* TASK DESCRIPTION *
Please print the listing that follows word for word, but skip any pictures it holds.

━━━━━━━━━━

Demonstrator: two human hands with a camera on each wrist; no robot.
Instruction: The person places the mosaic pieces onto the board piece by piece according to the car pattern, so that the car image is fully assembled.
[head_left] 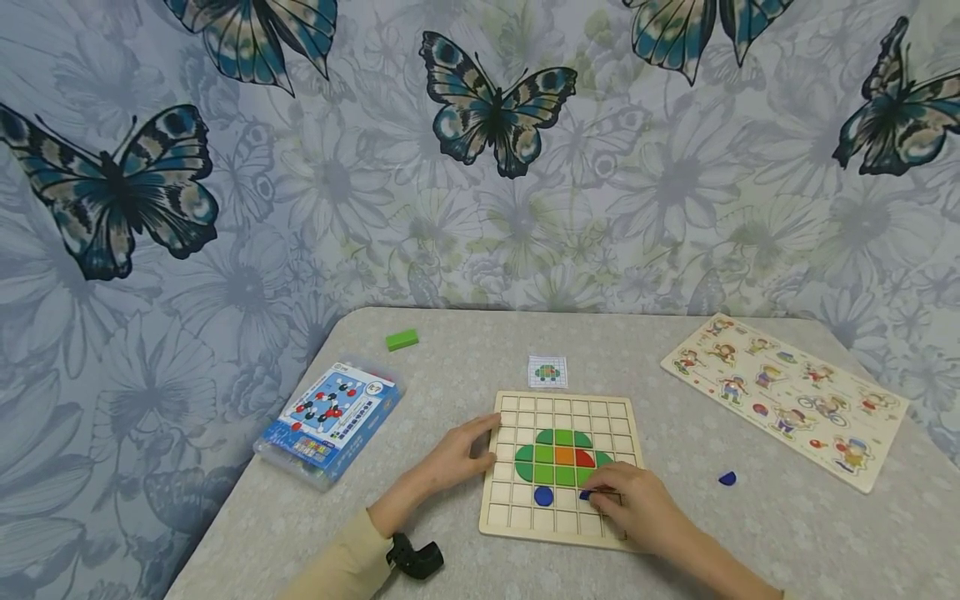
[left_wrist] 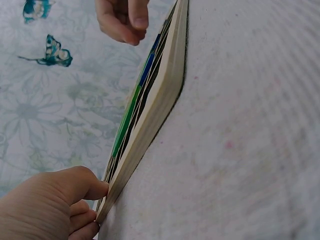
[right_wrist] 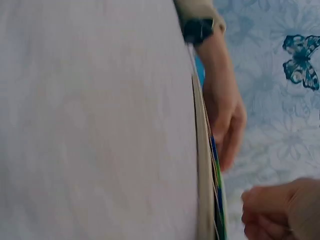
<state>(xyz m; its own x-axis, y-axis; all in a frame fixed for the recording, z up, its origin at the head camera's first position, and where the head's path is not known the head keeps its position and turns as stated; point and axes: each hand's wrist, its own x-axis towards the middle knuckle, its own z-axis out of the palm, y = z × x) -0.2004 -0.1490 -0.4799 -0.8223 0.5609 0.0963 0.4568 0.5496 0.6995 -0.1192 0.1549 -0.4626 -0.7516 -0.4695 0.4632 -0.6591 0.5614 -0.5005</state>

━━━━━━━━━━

* RESULT OF THE EXERCISE *
Demonstrator: two human hands with a camera on each wrist; no robot.
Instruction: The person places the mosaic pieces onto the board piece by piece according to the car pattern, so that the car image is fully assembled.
[head_left] 
[left_wrist] 
[right_wrist] 
<state>(xyz m; its own x-axis, y-axis; all in a frame fixed for the recording, z up, its origin at the head camera's first position, and where the head's path is not known the head keeps its position and turns as stated; point and axes: each hand's wrist, its own x-axis towards the middle knuckle, its own z-axis out of the palm, y = z × x) -0.2004 -0.1490 -0.4799 -0.8223 0.5609 0.0963 0.4568 0.5496 0.6995 -0.1192 0.1549 -0.4626 -0.7516 -0.4695 0.4632 -0.6591 0.5614 -0.5005</state>

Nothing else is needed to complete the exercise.